About this exercise
Reproduce the entries below exactly, but only from the line containing "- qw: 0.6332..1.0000" to the line containing "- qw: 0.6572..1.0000", inclusive.

Stored entries
■ ■ ■

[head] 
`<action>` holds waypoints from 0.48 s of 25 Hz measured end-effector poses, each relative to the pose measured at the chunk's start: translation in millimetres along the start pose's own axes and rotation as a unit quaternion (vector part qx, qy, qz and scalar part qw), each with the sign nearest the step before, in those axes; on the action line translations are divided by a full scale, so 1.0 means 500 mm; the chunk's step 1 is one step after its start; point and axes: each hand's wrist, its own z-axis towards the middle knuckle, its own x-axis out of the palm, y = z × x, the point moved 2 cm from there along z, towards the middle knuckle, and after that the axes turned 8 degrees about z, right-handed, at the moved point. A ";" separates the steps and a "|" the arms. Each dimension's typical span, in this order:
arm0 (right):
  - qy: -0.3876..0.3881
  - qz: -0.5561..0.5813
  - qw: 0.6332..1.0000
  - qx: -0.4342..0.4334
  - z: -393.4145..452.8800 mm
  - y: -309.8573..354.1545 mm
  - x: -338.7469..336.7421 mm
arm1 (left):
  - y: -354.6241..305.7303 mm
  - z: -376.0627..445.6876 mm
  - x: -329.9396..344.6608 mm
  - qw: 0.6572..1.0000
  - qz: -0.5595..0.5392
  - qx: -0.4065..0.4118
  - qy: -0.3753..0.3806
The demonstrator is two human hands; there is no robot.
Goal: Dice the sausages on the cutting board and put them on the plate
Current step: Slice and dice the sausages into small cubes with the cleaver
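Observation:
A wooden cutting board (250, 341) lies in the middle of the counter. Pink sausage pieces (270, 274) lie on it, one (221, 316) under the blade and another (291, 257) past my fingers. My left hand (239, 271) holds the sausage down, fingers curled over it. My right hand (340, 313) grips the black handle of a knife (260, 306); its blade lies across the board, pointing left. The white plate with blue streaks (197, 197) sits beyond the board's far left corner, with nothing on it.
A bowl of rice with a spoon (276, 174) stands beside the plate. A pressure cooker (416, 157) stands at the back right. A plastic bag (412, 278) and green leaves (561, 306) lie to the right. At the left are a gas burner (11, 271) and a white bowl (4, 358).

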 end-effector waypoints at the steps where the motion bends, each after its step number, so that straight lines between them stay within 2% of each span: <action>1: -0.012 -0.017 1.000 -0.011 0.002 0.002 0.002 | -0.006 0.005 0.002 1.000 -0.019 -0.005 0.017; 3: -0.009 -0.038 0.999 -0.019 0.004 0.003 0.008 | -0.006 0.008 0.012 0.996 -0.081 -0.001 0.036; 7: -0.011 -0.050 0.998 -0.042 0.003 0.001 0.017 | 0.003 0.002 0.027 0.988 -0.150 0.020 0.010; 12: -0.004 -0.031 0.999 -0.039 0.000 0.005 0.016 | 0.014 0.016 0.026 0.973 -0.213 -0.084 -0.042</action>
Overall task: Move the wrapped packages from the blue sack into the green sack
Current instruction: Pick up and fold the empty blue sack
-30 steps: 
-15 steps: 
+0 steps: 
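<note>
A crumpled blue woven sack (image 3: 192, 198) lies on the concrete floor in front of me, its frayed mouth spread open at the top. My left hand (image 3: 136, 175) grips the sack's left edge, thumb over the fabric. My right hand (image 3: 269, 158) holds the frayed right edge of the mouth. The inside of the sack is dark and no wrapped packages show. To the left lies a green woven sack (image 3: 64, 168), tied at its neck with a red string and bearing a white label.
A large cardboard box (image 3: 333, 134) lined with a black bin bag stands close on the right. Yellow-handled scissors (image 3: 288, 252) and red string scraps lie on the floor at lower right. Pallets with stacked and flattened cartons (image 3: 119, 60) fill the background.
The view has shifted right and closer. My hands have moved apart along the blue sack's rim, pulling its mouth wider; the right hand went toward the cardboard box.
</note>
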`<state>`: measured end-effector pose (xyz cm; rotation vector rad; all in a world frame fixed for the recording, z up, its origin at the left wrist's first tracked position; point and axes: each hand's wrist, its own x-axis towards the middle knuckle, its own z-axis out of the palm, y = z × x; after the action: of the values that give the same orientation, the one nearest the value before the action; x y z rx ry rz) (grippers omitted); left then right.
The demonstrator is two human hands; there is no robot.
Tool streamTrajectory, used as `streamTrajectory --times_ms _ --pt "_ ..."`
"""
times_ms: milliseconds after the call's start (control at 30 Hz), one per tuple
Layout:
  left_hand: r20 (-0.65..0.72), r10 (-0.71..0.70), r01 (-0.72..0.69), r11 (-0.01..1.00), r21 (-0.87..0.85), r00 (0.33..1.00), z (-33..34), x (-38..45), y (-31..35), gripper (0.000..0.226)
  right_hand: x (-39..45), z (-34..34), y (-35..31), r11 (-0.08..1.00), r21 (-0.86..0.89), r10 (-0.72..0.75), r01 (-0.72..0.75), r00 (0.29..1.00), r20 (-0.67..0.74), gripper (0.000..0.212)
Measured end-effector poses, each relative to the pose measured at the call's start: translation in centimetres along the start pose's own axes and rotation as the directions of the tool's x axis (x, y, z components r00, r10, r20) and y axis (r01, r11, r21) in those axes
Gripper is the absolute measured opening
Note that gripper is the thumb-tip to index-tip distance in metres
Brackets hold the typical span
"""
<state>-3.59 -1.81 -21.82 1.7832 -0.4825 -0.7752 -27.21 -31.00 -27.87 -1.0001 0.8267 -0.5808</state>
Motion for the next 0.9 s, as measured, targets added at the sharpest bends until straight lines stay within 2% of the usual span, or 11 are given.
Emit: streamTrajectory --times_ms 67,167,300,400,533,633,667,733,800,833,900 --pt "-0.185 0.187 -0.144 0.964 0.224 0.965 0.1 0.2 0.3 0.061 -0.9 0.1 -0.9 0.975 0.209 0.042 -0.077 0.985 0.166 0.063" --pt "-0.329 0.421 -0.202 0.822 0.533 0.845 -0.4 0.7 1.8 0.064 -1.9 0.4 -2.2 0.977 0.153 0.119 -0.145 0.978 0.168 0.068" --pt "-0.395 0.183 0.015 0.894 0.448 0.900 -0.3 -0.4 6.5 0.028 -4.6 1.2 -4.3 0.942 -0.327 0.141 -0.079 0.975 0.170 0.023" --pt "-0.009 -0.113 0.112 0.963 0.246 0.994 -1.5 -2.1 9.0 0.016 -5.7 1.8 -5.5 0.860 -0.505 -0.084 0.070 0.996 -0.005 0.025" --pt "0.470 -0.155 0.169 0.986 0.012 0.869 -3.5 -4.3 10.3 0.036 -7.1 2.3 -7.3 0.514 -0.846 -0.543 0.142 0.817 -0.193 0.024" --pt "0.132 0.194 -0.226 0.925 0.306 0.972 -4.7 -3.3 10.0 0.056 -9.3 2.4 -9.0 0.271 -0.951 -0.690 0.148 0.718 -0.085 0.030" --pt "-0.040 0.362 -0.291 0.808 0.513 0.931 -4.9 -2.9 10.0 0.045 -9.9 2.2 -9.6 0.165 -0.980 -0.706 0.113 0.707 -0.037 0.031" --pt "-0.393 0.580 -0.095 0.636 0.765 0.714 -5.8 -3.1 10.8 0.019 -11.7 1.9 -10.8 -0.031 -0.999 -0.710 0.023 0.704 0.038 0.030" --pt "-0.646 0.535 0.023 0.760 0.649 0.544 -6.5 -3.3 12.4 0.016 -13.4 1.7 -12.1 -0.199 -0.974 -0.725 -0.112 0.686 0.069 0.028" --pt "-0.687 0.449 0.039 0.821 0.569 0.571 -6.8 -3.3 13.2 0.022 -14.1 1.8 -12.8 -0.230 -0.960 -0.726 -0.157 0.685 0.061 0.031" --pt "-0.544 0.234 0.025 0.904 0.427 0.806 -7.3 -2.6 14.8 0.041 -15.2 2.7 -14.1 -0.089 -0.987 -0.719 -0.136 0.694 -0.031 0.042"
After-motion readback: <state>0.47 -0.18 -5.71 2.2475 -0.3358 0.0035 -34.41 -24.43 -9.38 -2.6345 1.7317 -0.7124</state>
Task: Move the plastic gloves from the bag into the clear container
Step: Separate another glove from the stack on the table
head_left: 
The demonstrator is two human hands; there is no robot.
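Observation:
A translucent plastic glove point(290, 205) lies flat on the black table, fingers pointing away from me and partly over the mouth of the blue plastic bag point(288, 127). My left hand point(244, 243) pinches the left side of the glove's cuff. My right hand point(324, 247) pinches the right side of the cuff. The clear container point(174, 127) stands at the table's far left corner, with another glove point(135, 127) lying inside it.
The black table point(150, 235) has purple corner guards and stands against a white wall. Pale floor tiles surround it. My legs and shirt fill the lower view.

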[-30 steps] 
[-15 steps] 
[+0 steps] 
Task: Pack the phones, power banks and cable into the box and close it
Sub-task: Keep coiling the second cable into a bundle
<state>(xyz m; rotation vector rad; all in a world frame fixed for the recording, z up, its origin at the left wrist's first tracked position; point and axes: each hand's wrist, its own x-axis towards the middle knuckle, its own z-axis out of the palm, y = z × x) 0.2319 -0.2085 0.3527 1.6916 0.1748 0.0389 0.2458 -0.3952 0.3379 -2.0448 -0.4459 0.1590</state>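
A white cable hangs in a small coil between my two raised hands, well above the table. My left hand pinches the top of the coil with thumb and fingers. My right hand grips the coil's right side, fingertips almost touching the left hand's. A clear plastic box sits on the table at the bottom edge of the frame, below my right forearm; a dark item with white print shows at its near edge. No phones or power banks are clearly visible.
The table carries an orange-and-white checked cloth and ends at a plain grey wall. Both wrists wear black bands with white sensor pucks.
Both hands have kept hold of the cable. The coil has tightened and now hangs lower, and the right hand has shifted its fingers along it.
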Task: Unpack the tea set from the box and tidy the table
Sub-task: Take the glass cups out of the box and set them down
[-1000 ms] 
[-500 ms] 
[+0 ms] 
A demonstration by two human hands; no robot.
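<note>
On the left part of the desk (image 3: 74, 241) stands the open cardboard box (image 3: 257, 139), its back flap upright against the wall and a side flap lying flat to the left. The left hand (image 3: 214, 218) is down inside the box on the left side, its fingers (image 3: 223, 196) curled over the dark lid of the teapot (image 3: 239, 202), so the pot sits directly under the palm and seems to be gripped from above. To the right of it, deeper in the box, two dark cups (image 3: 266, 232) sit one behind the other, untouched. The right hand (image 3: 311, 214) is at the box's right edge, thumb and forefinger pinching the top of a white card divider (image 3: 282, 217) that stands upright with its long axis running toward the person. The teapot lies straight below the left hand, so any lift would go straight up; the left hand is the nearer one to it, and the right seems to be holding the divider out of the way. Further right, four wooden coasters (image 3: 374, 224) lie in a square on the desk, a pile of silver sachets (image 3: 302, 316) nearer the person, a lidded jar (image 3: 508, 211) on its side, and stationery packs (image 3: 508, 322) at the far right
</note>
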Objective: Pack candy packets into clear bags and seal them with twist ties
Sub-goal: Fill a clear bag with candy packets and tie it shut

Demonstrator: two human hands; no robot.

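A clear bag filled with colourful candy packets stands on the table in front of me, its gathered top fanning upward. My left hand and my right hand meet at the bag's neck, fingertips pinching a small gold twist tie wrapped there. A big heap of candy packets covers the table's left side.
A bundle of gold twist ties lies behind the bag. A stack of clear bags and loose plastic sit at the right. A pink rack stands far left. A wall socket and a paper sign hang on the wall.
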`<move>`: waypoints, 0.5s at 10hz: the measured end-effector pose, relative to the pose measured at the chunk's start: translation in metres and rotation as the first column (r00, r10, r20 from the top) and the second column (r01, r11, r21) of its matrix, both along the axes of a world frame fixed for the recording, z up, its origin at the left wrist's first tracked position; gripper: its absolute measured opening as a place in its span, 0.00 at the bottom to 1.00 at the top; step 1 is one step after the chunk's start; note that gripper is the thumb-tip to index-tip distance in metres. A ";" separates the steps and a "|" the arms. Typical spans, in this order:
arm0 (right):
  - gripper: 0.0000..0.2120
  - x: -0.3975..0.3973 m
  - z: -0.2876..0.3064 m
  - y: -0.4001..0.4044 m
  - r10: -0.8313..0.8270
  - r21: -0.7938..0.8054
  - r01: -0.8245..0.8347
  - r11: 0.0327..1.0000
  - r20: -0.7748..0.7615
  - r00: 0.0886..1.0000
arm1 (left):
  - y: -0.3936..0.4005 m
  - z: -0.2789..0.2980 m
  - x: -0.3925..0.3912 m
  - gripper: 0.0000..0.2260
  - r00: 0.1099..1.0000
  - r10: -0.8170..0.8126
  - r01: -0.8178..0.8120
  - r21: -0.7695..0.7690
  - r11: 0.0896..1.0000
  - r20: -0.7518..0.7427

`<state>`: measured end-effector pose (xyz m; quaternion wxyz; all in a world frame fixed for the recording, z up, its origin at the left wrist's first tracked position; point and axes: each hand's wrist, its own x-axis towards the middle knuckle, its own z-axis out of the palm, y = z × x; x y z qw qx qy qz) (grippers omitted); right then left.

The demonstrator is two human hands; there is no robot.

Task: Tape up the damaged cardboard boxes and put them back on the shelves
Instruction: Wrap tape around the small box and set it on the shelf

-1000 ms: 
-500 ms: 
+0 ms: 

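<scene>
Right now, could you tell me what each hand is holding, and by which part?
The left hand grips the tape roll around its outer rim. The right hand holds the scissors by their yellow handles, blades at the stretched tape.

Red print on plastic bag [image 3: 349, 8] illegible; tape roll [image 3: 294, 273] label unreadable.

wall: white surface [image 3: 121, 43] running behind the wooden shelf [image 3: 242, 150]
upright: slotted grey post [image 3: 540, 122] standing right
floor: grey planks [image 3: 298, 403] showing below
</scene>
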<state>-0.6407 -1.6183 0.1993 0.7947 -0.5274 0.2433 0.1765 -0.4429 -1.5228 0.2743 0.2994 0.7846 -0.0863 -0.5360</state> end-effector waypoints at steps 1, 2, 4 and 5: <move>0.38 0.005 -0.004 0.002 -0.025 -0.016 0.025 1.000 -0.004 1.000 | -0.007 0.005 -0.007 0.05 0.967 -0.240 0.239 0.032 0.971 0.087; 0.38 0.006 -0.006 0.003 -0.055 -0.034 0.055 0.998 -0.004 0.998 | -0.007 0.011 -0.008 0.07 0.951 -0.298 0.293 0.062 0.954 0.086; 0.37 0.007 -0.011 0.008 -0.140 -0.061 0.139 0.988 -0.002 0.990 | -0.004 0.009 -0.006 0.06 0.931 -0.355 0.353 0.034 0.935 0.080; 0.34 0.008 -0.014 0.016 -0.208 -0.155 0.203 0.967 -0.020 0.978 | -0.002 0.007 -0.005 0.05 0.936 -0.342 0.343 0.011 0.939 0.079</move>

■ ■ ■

Reply to the exercise
  - qw: 0.6332..1.0000
  - qx: -0.4342..0.4334
  - z: -393.4145..452.8800 mm
  - y: -309.8573..354.1545 mm
  - x: -338.7469..336.7421 mm
arm1 (left):
  - y: -354.6241..305.7303 mm
  - z: -376.0627..445.6876 mm
  - x: -329.9396..344.6608 mm
  - qw: 0.6572..1.0000

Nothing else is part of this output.